Recently, the student-run high school Video Club at Mount Madonna School (MMS) was recognized with two Honorable Mentions for their videos raising awareness about teen mental health, including suicide awareness. The videos were submitted to the Directing Change competition ( and will be shown as public service announcements in movie theaters across the region.

The awarded videos are “988” directed by ninth grade student Indi Vargas and “Life in One Minute” directed by ninth grade student Leith Delmi McWilliams. All high school video club students were involved in making the videos.

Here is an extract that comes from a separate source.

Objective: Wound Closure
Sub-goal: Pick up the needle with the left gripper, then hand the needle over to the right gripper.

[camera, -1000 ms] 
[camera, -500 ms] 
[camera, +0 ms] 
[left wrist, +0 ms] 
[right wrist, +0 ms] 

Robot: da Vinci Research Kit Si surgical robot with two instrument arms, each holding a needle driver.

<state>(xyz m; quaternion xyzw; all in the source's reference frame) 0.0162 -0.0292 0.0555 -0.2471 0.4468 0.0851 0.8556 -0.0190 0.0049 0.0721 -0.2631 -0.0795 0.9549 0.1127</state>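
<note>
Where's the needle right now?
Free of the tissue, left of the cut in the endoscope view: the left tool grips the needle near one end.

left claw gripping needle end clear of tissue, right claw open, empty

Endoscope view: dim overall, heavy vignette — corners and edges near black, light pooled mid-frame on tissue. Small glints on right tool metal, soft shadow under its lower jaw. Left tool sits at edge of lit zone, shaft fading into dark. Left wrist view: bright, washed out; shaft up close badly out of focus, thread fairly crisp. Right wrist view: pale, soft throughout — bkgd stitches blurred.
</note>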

“My vision for this movie was just a short but sweet collection of shots about the little beautiful things that bring joy and light to life,” commented McWilliams. “I got my idea for the movie by working with our wonderful club! I found myself looking around, feeling just super happy about our project, and how we were all working hard toward a goal that was both our passion project, and helping people too. 

“It just reminded me how beautiful life can be, and I really wanted my movie to reflect that.,” she continued. “Consequently, most of my shots were from behind the scenes of filming, and all the lovely things we saw at our various filming spots. I’m so glad we had this opportunity, and that I had such a cool team to work with! I couldn’t have done it without them.” View “Life in One Minute”

“I love making films,” said Vargas, “and since childhood, any excuse to pick up a camera and film has captured my interest and ignited my passion,“ said Vargas. “These videos were a team effort, and while each person created their own film, club members collaborated and inspired each other. When I was younger and dealing with difficult emotions like depression, I watched a lot of films and found myself really intrigued with the way films are crafted to make you feel specific emotions. This inspired my work on ‘988,” as I’ve always wanted to create a film that could capture a certain emotion.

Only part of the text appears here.